Moers Ännes letzte Reise endet in der Gaskammer

Moers · Das "Theater mini art" bringt ein bedrückendes Zweimannstück auf die Bühne des Schlosstheaters.

Eigentlich ist Änne, ein ganz normales, fröhliches Mädchen, bis sie bei einem Unfall ein Auge verliert und ein Glasauge tragen muss. Plötzlich mag sie niemanden mehr anschauen, wird scheu und zieht sich immer mehr zurück. Auch später in der Schule findet sie keinen Anschluss, lernt nur schlecht und gilt bald als "geistig behindert". So fängt die Geschichte von Anna Lehnkering an. Eine Geschichte, die sie zunächst in die Heil- und Pflegeanstalt Bedburg-Hau und schließlich in eine Gastkammer des nationalsozialistischen Vernichtungslagers Grafeneck führt.

Anna Lehnkerings Schicksal war nur eines von vielen. Während des Dritten Reiches wurden Tausende von geistig und körperlich behinderten Menschen im Namen der arischen Rassenreinheitsgesetze vergiftet, vergast oder bei medizinischen Experimenten zu Tode gefoltert. Die lange verschwiegene Euthanasie im Nationalsozialismus war Thema eines Theaterstücks, das am Montag im Moerser Schlosstheater zu sehen war. Unter dem Titel "Ännes letzte Reise" zeigte dort das in Bedburg-Hau beheimatete "Theater mini-art" die traurige Geschichte von Anne Lehnkerings Leben und Sterben in einem gut einstündigen, bewegenden Zweipersonenstück.

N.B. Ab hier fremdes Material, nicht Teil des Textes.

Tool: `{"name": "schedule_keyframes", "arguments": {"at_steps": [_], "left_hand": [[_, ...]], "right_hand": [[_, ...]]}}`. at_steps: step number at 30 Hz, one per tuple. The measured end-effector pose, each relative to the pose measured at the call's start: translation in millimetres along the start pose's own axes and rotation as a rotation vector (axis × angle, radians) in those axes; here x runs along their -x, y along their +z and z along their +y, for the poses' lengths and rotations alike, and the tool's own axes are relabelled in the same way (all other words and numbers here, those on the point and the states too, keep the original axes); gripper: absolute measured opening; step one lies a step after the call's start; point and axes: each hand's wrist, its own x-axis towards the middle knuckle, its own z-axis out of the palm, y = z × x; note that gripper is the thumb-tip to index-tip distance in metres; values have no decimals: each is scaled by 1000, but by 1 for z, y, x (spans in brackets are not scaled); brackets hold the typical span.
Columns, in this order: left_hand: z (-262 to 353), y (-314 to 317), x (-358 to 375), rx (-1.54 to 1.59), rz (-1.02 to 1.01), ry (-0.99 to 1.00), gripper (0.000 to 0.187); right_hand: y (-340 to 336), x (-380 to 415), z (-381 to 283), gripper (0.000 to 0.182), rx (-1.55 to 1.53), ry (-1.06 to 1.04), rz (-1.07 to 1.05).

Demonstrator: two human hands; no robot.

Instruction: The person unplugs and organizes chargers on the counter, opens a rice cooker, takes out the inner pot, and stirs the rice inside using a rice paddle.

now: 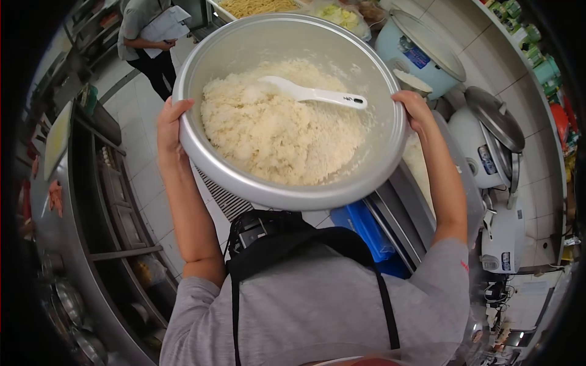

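Observation:
Between my two hands hangs a large silver rice cooker pot (287,195), tilted so its inside faces me. Cooked white rice (274,134) fills much of it, heaped and loosened on top. A white rice paddle (329,97) lies on the rice, its handle pointing right. My left hand (171,125) grips the rim on the left, thumb over the edge. On the right side, my right hand (415,110) is closed on the rim too. The fingers beneath the rim are mostly hidden on both hands.
A person holding papers (165,27) stands at the upper left. Steel shelving (85,232) runs along my left. On the right are a light blue rice cooker (421,52), a white cooker with a dark lid (488,146) and a steel counter (397,207). A blue bin (360,229) sits below.

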Motion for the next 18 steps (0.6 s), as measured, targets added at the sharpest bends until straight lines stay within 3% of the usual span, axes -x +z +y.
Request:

Es war nicht die erste Aufführung des Stückes in Moers. Vor einem Jahr hatte "Ännes letzte Reise" im Rahmen der Moerser Kinder- und Jugendtheatertage "Penguin's Days" von der Jugendjury den Goldenen Pinguin für die beste Inszenierung zuerkannt bekommen. Auch diesmal bestand ein großer Teil der Zuschauerschaft wieder aus Jugendlichen. In diesem Fall waren es hauptsächlich Schüler des Philosophiekurs-Jahrgangs zehn, sowie eine Gruppe Neuntklässler des Rheinberger Amplonius-Gymnasiums.

"Liebe Mama, ich werde verreisen. Aber ich will nicht", begann das Stück mit der Verlesung eines Briefes, den Änne kurz vor ihrer Deportierung nach Grafeneck an ihre Mutter geschrieben hatte. "Wir fahren mit dem Zug. Jetzt bin ich aber doch ein wenig aufgeregt. Vielleicht geht es ja ans Meer." In den darauf folgenden Szenen ließen die beiden Schauspieler Crischa Ohler und Sjef van der Linden das Publikum dann Stück für Stück in kleinen Rückblenden an der Kindheit, Jugend und dem beginnenden Erwachsenwerden ihrer Titelfigur teilhaben. Dazu schlüpften sie, lediglich mit kleinen Kostümutensilien gekennzeichnet, in zahlreiche verschiedene Rollen. Darunter in die von Ännes ständig um das finanzielle Überleben kämpfenden Mutter, oder die des Hitlerarztes Karl Brand, der die Vergasung von Behinderten auch nach dem Ende des Krieges weiterhin für einen "Gnadentod" hielt.

Optisch begleitet wurden die Szenen durch Leinwandprojektionen von Originalbildern, die sowohl Änne in ihren Lebensstadien, als auch einige ihrer Peiniger, sowie ihr von zwei Weltkriegen gezeichnetes Umfeld zeigten. Das Stück endete wie der Anfang mit dem Verlesen eines Briefes, der diesmal jedoch nicht von Änne, sondern von ihren Mördern kam, und Ännes Tod scheinheilig als schicksalhafte Folge einer schweren Bauchfellentzündung bedauerte.